▶ [Required action]: The whole listing below, with no pictures, is to be repeated as it stands.

▶ [Data excerpt]:
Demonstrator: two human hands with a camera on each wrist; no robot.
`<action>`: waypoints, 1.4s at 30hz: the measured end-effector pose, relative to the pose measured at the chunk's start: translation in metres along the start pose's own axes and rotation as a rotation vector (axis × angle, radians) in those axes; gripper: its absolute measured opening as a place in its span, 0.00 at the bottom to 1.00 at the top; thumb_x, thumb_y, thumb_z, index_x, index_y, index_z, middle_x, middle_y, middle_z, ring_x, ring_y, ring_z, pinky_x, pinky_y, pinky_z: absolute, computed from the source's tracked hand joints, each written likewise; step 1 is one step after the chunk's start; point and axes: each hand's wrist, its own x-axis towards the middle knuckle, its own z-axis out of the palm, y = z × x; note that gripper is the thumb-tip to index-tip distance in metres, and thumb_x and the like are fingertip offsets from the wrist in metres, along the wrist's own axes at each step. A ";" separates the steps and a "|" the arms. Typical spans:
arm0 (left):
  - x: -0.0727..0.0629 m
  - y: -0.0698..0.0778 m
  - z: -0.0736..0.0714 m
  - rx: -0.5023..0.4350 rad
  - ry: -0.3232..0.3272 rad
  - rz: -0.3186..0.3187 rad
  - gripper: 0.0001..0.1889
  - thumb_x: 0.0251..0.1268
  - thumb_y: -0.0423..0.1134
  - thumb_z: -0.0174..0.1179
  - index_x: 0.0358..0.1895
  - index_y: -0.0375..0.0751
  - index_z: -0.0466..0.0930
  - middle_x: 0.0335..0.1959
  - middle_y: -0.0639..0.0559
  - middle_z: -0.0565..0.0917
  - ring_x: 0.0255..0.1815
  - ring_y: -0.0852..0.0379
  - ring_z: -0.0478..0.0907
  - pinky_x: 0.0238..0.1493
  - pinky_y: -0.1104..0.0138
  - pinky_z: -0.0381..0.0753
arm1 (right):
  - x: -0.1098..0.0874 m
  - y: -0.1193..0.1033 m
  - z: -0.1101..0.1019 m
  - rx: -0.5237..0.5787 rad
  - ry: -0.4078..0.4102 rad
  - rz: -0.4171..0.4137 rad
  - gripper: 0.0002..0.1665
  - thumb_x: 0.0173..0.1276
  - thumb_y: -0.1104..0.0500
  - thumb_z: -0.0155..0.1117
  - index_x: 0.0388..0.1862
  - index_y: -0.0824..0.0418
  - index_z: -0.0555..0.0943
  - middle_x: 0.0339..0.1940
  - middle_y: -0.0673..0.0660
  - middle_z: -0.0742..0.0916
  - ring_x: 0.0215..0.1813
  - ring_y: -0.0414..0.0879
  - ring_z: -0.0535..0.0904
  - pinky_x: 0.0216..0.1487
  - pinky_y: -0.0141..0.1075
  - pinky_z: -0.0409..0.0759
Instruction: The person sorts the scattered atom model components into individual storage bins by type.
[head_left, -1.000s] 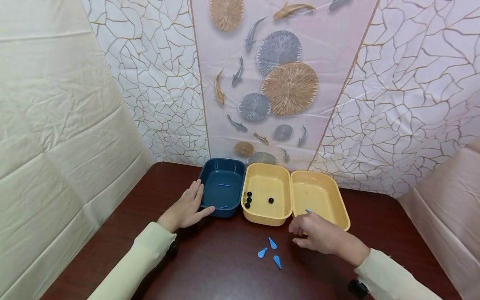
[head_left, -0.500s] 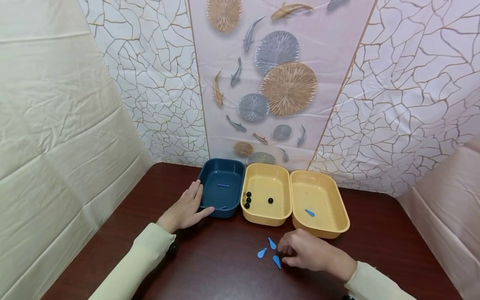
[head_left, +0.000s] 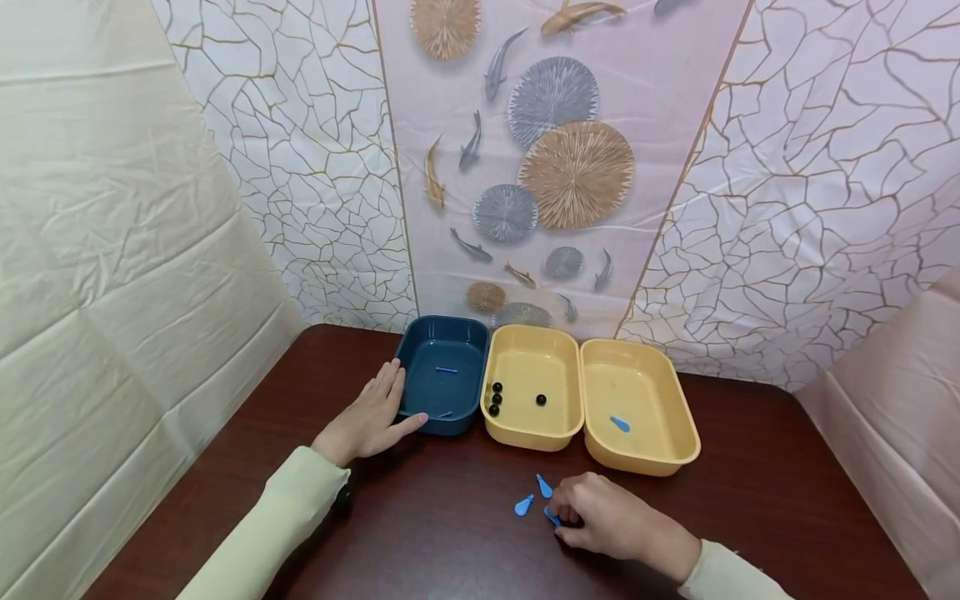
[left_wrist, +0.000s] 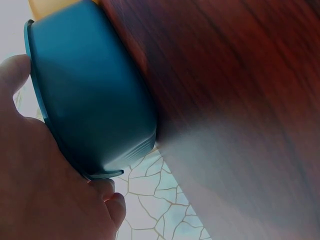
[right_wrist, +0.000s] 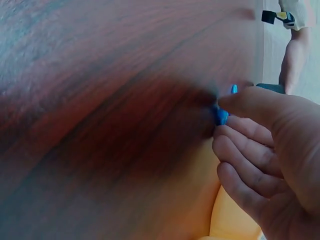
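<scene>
My left hand (head_left: 369, 419) lies with straight fingers along the left and front rim of the dark blue tray (head_left: 411, 423); the left wrist view has the tray's outer wall (left_wrist: 95, 90) beside that hand. On the table, the thumb and forefinger of my right hand (head_left: 611, 517) pinch a small blue teardrop-shaped piece (head_left: 551, 517), partly hidden by the fingers. The same blue piece (right_wrist: 220, 116) appears between the fingertips in the right wrist view. Two similar blue pieces, one upper (head_left: 544, 486) and one left (head_left: 523, 506), lie close by.
A middle yellow tray (head_left: 534, 439) contains several black balls (head_left: 541, 400). In the right yellow tray (head_left: 641, 462) lies one blue teardrop piece (head_left: 620, 424). Two thin blue sticks, one at the centre (head_left: 446, 370), lie in the dark blue tray. A patterned cloth hangs behind.
My right hand has moved from above the right yellow tray, where a blue piece now lies, down left to the table and pinches another blue piece. The left hand stays in place.
</scene>
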 end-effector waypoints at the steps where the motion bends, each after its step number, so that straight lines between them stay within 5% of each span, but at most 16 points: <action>1: 0.000 0.000 0.000 0.001 0.002 0.000 0.53 0.79 0.70 0.46 0.85 0.27 0.43 0.89 0.33 0.41 0.90 0.35 0.38 0.87 0.41 0.48 | 0.000 0.000 0.001 -0.002 0.008 0.000 0.06 0.64 0.63 0.77 0.37 0.55 0.88 0.30 0.42 0.83 0.32 0.26 0.75 0.32 0.21 0.77; 17: -0.002 0.002 -0.001 -0.012 -0.005 -0.010 0.53 0.79 0.69 0.47 0.85 0.27 0.43 0.89 0.34 0.40 0.90 0.34 0.39 0.87 0.40 0.48 | -0.006 0.017 -0.002 0.170 0.086 -0.039 0.10 0.64 0.68 0.74 0.38 0.53 0.88 0.34 0.43 0.89 0.34 0.25 0.80 0.33 0.27 0.85; 22: -0.001 0.002 -0.001 -0.012 -0.003 -0.010 0.53 0.78 0.70 0.46 0.85 0.28 0.43 0.89 0.34 0.40 0.90 0.34 0.39 0.87 0.41 0.48 | -0.011 0.023 -0.009 0.164 0.150 -0.072 0.11 0.62 0.70 0.74 0.37 0.54 0.87 0.32 0.43 0.89 0.33 0.25 0.80 0.32 0.29 0.86; 32: -0.001 0.001 0.000 -0.013 0.002 -0.003 0.53 0.78 0.70 0.46 0.85 0.27 0.43 0.89 0.33 0.41 0.90 0.34 0.39 0.87 0.41 0.48 | -0.025 0.033 -0.038 0.127 0.192 0.064 0.10 0.62 0.69 0.76 0.35 0.54 0.87 0.29 0.39 0.88 0.32 0.27 0.81 0.32 0.30 0.86; 42: 0.001 0.000 0.001 -0.006 -0.004 -0.010 0.54 0.78 0.71 0.45 0.85 0.28 0.43 0.89 0.34 0.40 0.90 0.35 0.38 0.87 0.42 0.47 | -0.039 0.042 -0.080 0.008 0.247 0.104 0.11 0.60 0.70 0.76 0.35 0.55 0.87 0.31 0.41 0.88 0.34 0.28 0.81 0.35 0.33 0.87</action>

▶ [Reply]:
Demonstrator: two human hands with a camera on each wrist; no robot.
`<action>`: waypoints, 1.4s at 30hz: the measured end-effector pose, relative to the pose measured at the chunk's start: translation in metres along the start pose's own axes and rotation as a rotation vector (axis × angle, radians) in those axes; gripper: its absolute measured opening as a place in its span, 0.00 at the bottom to 1.00 at the top; thumb_x, thumb_y, thumb_z, index_x, index_y, index_z, middle_x, middle_y, middle_z, ring_x, ring_y, ring_z, pinky_x, pinky_y, pinky_z: absolute, computed from the source's tracked hand joints, each written likewise; step 1 is one step after the chunk's start; point and axes: each hand's wrist, its own x-axis towards the middle knuckle, its own z-axis out of the palm, y = z × x; note that gripper is the thumb-tip to index-tip distance in metres, and thumb_x and the like are fingertip offsets from the wrist in metres, along the wrist's own axes at each step. A ";" separates the steps and a "|" the arms. Typical spans:
arm0 (left):
  - x: -0.0727..0.0629 m
  - y: -0.0698..0.0778 m
  - z: -0.0736..0.0714 m
  - rx: -0.5023..0.4350 rad
  - ry: -0.3232..0.3272 rad
  - rz: -0.3186..0.3187 rad
  - gripper: 0.0001..0.1889
  - thumb_x: 0.0251..0.1268
  - thumb_y: -0.0423..0.1134
  - thumb_z: -0.0174..0.1179
  - index_x: 0.0358..0.1895
  - index_y: -0.0375..0.0751
  - index_z: -0.0466..0.0930
  - middle_x: 0.0335..0.1959
  - middle_y: -0.0639..0.0559
  - middle_z: -0.0565..0.0917
  - ring_x: 0.0255..0.1815
  - ring_y: -0.0852..0.0379
  - ring_z: -0.0478..0.0907
  - pinky_x: 0.0238..0.1493
  - pinky_y: -0.1104..0.0138
  - pinky_z: -0.0381..0.0753
arm1 (right):
  - x: -0.1098..0.0874 m
  - y: -0.1193..0.1033 m
  - z: -0.1101..0.1019 m
  - rx: -0.5237..0.5787 rad
  - ry: -0.4078..0.4102 rad
  - rz: -0.4171..0.4137 rad
  - gripper: 0.0002..0.1665
  - thumb_x: 0.0173..0.1276
  - thumb_y: -0.1104..0.0500
  - thumb_z: -0.0155..0.1117
  - index_x: 0.0388..0.1862
  - index_y: -0.0824..0.0418
  - index_z: -0.0555..0.0943
  - middle_x: 0.0339..0.1940
  - middle_y: -0.0673..0.0660
  - middle_z: -0.0742..0.0916
  - ring_x: 0.0215..0.1813
  - ring_y: -0.0414..0.0879
  - ring_z: -0.0535..0.0904
  - pinky_x: 0.0216..0.1487
  - pinky_y: -0.0141..0.1075
  - pinky_z: -0.0409..0.0759
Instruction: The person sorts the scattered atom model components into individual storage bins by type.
[head_left, -1.000s] 
[head_left, -0.500s] 
[head_left, +0.000s] 
[left_wrist, +0.000s] 
[right_wrist, +0.000s] 
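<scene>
My left hand (head_left: 369, 419) lies with straight fingers along the left and front rim of the dark blue tray (head_left: 411, 423); the left wrist view has the tray's outer wall (left_wrist: 95, 90) beside that hand. On the table, the thumb and forefinger of my right hand (head_left: 611, 517) pinch a small blue teardrop-shaped piece (head_left: 551, 517), partly hidden by the fingers. The same blue piece (right_wrist: 220, 116) appears between the fingertips in the right wrist view. Two similar blue pieces, one upper (head_left: 544, 486) and one left (head_left: 523, 506), lie close by.
A middle yellow tray (head_left: 534, 439) contains several black balls (head_left: 541, 400). In the right yellow tray (head_left: 641, 462) lies one blue teardrop piece (head_left: 620, 424). Two thin blue sticks, one at the centre (head_left: 446, 370), lie in the dark blue tray. A patterned cloth hangs behind.
My right hand has moved from above the right yellow tray, where a blue piece now lies, down left to the table and pinches another blue piece. The left hand stays in place.
</scene>
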 end-effector waypoints at the steps where the motion bends, each after its step number, so that straight lines between them stay within 5% of each span, but at most 16 points: <action>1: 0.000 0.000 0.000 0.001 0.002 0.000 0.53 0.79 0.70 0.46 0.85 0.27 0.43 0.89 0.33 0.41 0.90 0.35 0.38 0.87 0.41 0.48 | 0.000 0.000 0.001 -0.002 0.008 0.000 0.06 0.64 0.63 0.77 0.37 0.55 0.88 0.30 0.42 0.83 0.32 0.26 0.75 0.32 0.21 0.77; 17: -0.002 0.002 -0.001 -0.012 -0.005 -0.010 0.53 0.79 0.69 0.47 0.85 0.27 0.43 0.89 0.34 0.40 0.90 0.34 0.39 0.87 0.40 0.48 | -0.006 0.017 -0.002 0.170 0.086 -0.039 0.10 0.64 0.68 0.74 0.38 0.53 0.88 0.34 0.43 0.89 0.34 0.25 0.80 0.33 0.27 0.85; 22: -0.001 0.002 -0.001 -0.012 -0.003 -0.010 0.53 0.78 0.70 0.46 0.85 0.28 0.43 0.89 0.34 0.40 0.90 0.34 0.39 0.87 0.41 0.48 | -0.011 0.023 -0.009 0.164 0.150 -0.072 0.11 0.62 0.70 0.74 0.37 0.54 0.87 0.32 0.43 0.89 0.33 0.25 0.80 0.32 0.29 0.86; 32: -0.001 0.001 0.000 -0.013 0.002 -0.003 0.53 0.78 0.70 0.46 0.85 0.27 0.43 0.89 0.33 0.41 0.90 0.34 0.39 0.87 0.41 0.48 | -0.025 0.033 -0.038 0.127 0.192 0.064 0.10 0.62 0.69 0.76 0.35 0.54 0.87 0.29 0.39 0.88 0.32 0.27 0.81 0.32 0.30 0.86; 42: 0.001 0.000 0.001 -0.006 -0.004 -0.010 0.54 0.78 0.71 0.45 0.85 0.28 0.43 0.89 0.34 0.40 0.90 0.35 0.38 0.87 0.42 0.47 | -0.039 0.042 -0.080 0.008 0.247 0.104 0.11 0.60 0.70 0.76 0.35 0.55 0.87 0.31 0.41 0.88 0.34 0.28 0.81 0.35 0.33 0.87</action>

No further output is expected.